Chris rock said it best. "If a girl has a tongue ring, she'll probably suck your di*k." 3-6 said it first. Pretty self explainatory. . In the words of 3-6, she will "Slob on your knob, like Corn on the cob." I learned that in highschool, ironically aroud the same time I started listening to 3-6, and no girl I've met since then has ever dispelled the myth. To make things even better, the Mafia not only taught us about getting our nuts licked, a$$ eaten and knob slobbed, they made talking about it in a crude yet brash manner acceptible because it was funny. It was like hoes would say "OMG, LOL. Corn on the cob. What a funny analogy!" without even realizing that your jolly green giant was half way down her esophogus. LOL.I actually have a new theory that the physiochemical properties of semen are somehow magnetically structured with a charge that aligns toward metal objects. If she has a tongue ring she usually swallows. Now get this, with the new generation of Lil Wayne faced girls getting these new metal moles, lip, eyebrow and other facial piercings, I am inclined to assume that these women must also like sporatic spluges of semi warm seminal splashes all up in their grill. Girls with tongue rings are always freaks




4. Don't Save Her:

We've all heard the term 'Captain Save-a-Hoe' before, though some of us choose to ignore it and break out our cape at the strip club every week. Project Pattttt-ah let us know "Don't save her...She don't wanna be saved!" and he was probably telling the truth. In knowing a lot of strippers and hookers, mainly the ones Caveman dated for that year we refer to as "the Dark Period" I've learned that they like the life. Sleeping till 4 pm, doing drugs, having sex and getting paid.... No other job offers those kids of benefits. Even regular girls don't want to be saved, be it from a life of rachetness, a cheating or abusive man, or a life of mediocrity. She may pretend like she wants to be saved, but in the end she will chicken out and resort to her old ways. I've been there, offered to move a girl in with her child...but her fear of responsibility and expectations was greater than her fear of living check to check and in tenement housing. Can't teach an old dog new tricks. Remember, be it for fear of not being able to measure up once outside of their comfortable enviornment, or lack of desire to change their current situation, you can't rescue someone from a place that they like being in...one mans poverty is a rachet hoe's paradise.

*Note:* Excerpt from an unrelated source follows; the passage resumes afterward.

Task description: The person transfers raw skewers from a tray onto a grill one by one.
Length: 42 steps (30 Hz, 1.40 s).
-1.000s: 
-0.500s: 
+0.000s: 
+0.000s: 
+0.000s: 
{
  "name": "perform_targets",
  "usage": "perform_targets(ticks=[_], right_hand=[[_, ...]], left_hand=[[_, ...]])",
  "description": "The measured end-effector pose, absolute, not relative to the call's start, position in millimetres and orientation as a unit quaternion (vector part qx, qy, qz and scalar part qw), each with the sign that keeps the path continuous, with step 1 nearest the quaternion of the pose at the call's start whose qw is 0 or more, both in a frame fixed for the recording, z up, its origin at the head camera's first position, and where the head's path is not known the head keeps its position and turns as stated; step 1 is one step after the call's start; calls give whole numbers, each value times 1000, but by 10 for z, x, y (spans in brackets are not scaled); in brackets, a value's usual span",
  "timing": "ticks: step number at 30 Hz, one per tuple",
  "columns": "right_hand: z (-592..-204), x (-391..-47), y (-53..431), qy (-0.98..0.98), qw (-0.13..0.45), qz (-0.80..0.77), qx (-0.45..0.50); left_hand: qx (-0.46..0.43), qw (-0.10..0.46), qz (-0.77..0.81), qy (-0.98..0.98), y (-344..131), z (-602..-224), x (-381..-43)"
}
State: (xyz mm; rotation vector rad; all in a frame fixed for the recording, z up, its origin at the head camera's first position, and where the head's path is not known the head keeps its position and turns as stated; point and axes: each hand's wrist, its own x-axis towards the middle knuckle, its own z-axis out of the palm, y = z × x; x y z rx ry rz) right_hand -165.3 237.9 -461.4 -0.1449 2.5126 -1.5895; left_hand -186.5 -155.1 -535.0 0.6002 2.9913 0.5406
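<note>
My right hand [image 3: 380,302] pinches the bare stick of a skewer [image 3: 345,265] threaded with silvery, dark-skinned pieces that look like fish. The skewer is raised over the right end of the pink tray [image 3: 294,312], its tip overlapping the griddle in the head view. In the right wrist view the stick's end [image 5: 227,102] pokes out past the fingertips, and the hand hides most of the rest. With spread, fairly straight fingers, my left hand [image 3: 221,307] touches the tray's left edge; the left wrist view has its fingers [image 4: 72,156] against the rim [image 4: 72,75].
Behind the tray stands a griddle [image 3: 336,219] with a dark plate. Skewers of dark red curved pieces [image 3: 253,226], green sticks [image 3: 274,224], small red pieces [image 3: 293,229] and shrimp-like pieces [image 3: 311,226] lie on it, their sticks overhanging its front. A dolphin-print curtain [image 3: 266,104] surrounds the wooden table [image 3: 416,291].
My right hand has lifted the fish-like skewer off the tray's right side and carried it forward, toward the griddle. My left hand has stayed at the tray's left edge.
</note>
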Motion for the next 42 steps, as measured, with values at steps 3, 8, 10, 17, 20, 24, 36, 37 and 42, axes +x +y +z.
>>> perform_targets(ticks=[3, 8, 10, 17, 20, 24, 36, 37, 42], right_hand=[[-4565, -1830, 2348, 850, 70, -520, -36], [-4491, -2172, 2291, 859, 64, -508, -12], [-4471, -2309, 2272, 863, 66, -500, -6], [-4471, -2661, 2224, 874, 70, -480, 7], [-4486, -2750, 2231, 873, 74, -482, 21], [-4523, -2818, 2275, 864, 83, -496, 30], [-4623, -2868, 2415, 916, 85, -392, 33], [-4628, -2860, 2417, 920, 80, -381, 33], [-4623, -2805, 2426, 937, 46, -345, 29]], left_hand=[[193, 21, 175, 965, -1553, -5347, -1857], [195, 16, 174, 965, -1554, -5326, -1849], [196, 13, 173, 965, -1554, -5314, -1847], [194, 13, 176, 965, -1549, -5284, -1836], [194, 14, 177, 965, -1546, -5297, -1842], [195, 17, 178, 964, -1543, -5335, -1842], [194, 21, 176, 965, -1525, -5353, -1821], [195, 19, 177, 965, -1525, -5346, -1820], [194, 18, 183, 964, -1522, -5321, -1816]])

5. Bands a make her dance:

This recently penned song by the Juice man reminds me that as long as your money is green, you can show up in an urban strip club with a KKK hood on and nobody would notice. Shit, no offense, but money made us go for about 10 years without noticing DJ Paul only had 1 hand! Bands most certainily will make her dance, and upon hearing such I automatically think of the Million Dollar Man, Ted Dibiasi's old saying "Everyone has a price...everyone can be bought." Sounds crazy, but I'm sure there's a price point for everything. Preemtive pause. Moral of the story is, women love money. With money you can Tear da Club up, pop your collar while sippin on some sizzurp and pull any "whoop whoop" Chickenhead that you want. Yes, Bands it is. ***Commences to throw.  



Shouts to my homie Obama & the folks who did they thing at the DNC .They got them racks shawty.